Taraflar arasında 01.02.2010 tarihli ve aylık 1500 TL bedell, kira sözleşmesi bulunmaktadır. Sözleşmenin 4. maddesinde “Kiracı şirket kiralanan mahalde belediyeden izin almaksızın tadilat yapamaz. İzin alınması halinde yapılacak tadilat giderleri kiracıya aittir. Kiracı bu işlerle ilgili herhangi bir bedel talep edemez.” hükmüne yer verilmiştir. Ancak davacının talepte bulunamayacağına dair hüküm belediye izniyle yaptığı tadilatlar bakımından uygulanabilecektir.Davacı kiracı, kiralanana yaptığı faydalı ve zorunlu giderlerden alınıp götürülmesi mümkün olmayan ve davalı kiraya veren tarafından benimsenenlerin yapıldıkları tarihler itibariyle bedellerini vekaletsiz iş görme hükümlerine göre isteyebilir. (TBK’un 530, BK.nun 414.md.) Yargıtayın yerleşik uygulamaları, kiracının kiralanana yaptığı faydalı ve zorunlu masrafların yapıldığı tarih itibariyle belirlenecek değerinden yıpranma payı düşülmek suretiyle elde edilecek değeri isteme hakkı olduğu yönündedir. Kural olarak bu gibi zorunlu ve faydalı masrafların kira sözleşmesinin başlangıcında yapılmış olduğu kabul edilmektedir. Bu nedenle kiracı kiralananda kalan ve kiraya veren tarafından benimsenen imalat için sebepsiz zenginleşilen oranında ve yapıldıkları tarih itibarıyla rayiç bedeller üzerinden bedelin tazminini talep edebilir. Kiraya verenin sorumluluğu zorunlu ve faydalı imalatların imal tarihindeki değerinden yıpranma payı düşülmek suretiyle bulunacak değer kadardır. Buna göre mahkemece, davacı tarafın faturalarını sunduğu ve bilirkişilerle birlikte yapılan keşifte mahallinde var olduğu, davalı tarafça benimsendiği tespit edilen, faydalı ve zorunlu olduğu bilirkişilerce belirlenen imalatların değerini kalan sözleşme süresiyle orantılı şekilde yıpranma payı da düşülerek yapılacak hesaplama doğrultusunda talep edebileceği gözetilerek karar verilmesi gerekirken davanın sözleşmede yer alan hüküm nedeniyle tümden reddine karar verilmesi doğru görülmemiş, bozmayı gerektirmiştir.

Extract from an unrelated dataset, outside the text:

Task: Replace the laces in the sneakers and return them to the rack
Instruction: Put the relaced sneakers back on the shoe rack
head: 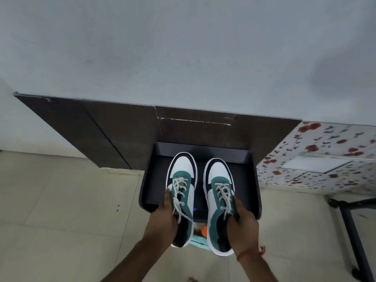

SONUÇ:Yukarıda açıklanan esaslar gözönünde tutulmaksızın yazılı şekilde hüküm tesisi isabetsiz, temyiz itirazları bu nedenlerle yerinde olduğundan kabulü ile hükmün HUMK.nun 428. maddesi gereğince davacı yararına BOZULMASINA, peşin alınan temyiz harcının istek halinde temyiz edene iadesine, 6100 sayılı HMK’nun geçici madde 3 atfıyla 1086 sayılı HUMK.nun 440. maddesi gereğince tebliğden itibaren 15 gün içerisinde karar düzeltme yolu açık olmak üzere, 16.09.2019 tarihinde oybirliğiyle karar verildi.